Just how willing Congress would be to foot the bill for a such a small but vital part of the economy remains to be seen. Neil Trautwein, director of employment policy for the National Manufacturers Association, says Congress has been so caught up in debates over benefits for displaced workers and mental health coverage that it hasn't even focused on unfunded retiree liabilities. "I'm not sure this has crested the radar screen yet," Trautwein says.
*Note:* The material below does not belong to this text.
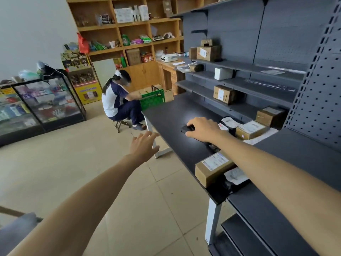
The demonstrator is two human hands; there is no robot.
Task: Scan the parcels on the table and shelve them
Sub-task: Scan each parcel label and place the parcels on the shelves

Anton wonders how much voters care about the industry's problems given that they are concentrated in basically five states: Pennsylvania, Ohio, Michigan, Indiana and Illinois.
"In the rest of the country, I don't think this issue has much legs at all," he says.
Even steelmakers who oppose federal aid for the benefits say resolving the problem would spur the mergers and acquisitions the industry needs.
Acquisitions "make absolutely no sense if you have to take all the legacy costs to your balance sheet. That's clearly, clearly a big hurdle," says Alan McCoy, spokesman for AK Steel, which has unionized and nonunion mills.
More than legacy costs prevented Bethlehem from taking full advantage of its purchase of Lukens, Miller says, pointing to depressed market conditions that few analysts predicted.
"You might even question whether that [acquisition] was right, but it just doesn't matter. This is where we are. What makes sense going forward is a ... consolidation of the industry," Miller says.
In order for that to happen, the government has to provide some legacy relief, he adds.
In spite of all the political, economic, commercial and diplomatic twists and turns resolving the problem will take, hope is building that the job will get done. Many believe the industry has been so devastated that Washington has no choice but to act.
"The government will find a way to finesse it," Taccone predicts.